ASSIGNMENT:
Please report every line in the entries that contains the string "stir".

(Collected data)
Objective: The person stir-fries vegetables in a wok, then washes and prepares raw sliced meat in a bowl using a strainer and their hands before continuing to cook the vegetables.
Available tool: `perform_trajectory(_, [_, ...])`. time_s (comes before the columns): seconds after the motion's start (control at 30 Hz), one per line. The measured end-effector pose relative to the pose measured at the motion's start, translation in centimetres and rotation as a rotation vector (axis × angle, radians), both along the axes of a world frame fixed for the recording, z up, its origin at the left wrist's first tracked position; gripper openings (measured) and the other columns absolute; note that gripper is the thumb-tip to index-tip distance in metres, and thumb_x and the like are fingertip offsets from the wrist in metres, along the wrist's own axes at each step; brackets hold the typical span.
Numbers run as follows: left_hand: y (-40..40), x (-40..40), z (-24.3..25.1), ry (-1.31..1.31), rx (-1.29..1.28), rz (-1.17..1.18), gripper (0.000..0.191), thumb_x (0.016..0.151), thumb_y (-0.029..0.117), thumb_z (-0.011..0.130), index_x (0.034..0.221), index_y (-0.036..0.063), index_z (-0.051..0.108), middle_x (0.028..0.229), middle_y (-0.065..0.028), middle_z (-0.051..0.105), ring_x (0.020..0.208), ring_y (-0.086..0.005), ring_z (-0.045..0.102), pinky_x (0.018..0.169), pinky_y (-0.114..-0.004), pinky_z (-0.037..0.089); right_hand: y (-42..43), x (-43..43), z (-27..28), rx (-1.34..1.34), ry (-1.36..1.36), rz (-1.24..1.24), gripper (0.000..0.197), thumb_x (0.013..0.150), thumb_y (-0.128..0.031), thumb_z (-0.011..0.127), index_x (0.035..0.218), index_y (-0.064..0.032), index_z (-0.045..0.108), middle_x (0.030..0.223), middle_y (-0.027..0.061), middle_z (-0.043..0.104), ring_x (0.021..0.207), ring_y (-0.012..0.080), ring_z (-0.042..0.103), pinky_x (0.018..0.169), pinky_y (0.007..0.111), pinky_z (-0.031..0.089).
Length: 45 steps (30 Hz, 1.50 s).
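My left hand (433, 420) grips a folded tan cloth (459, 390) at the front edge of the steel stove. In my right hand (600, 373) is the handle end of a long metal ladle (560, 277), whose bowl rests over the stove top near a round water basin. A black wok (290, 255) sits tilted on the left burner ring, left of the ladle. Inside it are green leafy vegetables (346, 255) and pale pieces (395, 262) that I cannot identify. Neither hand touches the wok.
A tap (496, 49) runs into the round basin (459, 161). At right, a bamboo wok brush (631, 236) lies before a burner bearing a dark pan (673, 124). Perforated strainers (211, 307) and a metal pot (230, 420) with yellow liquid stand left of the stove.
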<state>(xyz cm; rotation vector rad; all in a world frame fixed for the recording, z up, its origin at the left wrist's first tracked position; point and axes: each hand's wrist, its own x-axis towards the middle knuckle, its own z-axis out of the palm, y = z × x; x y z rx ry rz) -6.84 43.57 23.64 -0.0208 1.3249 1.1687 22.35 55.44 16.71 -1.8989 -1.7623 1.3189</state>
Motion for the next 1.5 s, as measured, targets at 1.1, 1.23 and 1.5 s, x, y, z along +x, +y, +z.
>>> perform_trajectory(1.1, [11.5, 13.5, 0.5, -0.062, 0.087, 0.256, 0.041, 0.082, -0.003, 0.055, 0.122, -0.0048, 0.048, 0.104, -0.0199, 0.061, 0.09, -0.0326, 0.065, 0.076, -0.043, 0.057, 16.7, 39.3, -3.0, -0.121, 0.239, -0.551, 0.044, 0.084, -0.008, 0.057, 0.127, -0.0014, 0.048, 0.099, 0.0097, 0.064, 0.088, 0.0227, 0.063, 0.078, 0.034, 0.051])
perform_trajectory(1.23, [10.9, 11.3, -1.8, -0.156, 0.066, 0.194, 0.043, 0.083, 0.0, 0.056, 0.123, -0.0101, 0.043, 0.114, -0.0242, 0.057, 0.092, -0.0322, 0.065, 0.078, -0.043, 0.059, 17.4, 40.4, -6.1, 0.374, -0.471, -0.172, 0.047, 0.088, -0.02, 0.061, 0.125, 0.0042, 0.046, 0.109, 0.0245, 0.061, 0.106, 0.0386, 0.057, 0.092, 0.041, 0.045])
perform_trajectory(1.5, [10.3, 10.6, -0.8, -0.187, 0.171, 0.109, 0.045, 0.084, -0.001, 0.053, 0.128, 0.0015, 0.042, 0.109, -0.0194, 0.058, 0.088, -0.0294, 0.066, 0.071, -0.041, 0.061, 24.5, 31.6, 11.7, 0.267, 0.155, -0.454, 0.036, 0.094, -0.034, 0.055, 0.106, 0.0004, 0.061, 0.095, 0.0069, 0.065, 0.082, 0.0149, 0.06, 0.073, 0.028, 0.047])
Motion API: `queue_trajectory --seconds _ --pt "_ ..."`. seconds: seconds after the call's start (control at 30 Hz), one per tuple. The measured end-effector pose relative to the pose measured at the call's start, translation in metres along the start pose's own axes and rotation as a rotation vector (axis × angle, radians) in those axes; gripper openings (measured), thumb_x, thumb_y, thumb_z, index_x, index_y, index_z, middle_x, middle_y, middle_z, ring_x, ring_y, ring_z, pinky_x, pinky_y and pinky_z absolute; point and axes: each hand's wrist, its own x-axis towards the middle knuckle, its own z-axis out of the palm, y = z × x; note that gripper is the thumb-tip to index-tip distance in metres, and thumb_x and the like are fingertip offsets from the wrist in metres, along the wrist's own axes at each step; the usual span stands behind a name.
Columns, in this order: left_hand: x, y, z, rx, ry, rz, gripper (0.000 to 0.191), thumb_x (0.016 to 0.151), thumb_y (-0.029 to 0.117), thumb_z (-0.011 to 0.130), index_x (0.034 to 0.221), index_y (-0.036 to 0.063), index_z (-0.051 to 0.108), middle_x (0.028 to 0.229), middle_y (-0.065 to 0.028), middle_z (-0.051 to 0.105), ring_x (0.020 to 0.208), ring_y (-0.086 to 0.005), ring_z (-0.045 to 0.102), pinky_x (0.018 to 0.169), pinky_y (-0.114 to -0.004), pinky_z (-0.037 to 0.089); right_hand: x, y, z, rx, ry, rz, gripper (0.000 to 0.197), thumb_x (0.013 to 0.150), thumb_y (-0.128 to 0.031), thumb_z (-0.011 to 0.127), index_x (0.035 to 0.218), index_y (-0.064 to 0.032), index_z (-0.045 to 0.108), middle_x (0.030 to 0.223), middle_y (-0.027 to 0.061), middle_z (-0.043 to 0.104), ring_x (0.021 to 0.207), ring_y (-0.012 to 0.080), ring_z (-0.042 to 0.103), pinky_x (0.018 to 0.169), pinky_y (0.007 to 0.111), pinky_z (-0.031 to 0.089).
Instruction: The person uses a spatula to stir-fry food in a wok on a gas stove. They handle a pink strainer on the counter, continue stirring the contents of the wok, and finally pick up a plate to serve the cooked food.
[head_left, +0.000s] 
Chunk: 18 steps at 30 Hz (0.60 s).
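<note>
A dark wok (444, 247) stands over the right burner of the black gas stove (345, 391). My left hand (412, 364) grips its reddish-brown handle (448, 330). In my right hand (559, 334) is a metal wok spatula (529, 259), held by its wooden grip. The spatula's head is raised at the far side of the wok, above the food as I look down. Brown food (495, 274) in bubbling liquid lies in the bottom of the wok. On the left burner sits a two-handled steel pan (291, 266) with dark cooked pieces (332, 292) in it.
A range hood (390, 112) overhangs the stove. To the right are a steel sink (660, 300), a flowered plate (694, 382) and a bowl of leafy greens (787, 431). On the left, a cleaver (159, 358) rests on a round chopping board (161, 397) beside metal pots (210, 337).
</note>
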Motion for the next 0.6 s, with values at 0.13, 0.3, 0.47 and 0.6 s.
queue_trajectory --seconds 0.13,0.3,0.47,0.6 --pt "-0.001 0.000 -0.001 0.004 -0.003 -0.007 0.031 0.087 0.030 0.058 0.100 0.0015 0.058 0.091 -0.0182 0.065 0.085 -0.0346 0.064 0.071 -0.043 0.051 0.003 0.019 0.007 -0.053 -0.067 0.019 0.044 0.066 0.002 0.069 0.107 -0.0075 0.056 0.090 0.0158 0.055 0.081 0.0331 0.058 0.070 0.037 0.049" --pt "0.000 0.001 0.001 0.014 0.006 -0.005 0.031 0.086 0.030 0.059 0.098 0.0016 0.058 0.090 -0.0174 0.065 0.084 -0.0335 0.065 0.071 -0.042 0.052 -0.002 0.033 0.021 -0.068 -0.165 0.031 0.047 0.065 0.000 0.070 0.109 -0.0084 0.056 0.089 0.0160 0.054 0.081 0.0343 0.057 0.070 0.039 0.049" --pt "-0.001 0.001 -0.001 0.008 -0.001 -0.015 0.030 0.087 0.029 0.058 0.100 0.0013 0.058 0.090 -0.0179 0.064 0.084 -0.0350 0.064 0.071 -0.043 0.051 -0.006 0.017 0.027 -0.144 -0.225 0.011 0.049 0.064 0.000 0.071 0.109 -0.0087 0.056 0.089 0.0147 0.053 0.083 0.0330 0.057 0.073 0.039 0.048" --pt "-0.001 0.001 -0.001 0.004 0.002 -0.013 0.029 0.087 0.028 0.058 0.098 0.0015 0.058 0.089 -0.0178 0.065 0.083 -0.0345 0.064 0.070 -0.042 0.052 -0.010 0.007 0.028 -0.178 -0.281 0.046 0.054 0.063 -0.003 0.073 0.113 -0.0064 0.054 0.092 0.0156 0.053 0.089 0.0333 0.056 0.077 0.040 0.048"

ANSWER TO THIS EXERCISE:
Objective: The person stir-fries vegetables in a wok, then washes and prepares raw sliced meat in a bowl using a strainer and their hands before continuing to cook the vegetables.
Instruction: The person uses a spatula to stir-fry food in a wok on a gas stove. They handle a pink strainer on the counter, continue stirring the contents of the wok, and finally pick up a plate to serve the cooked food.

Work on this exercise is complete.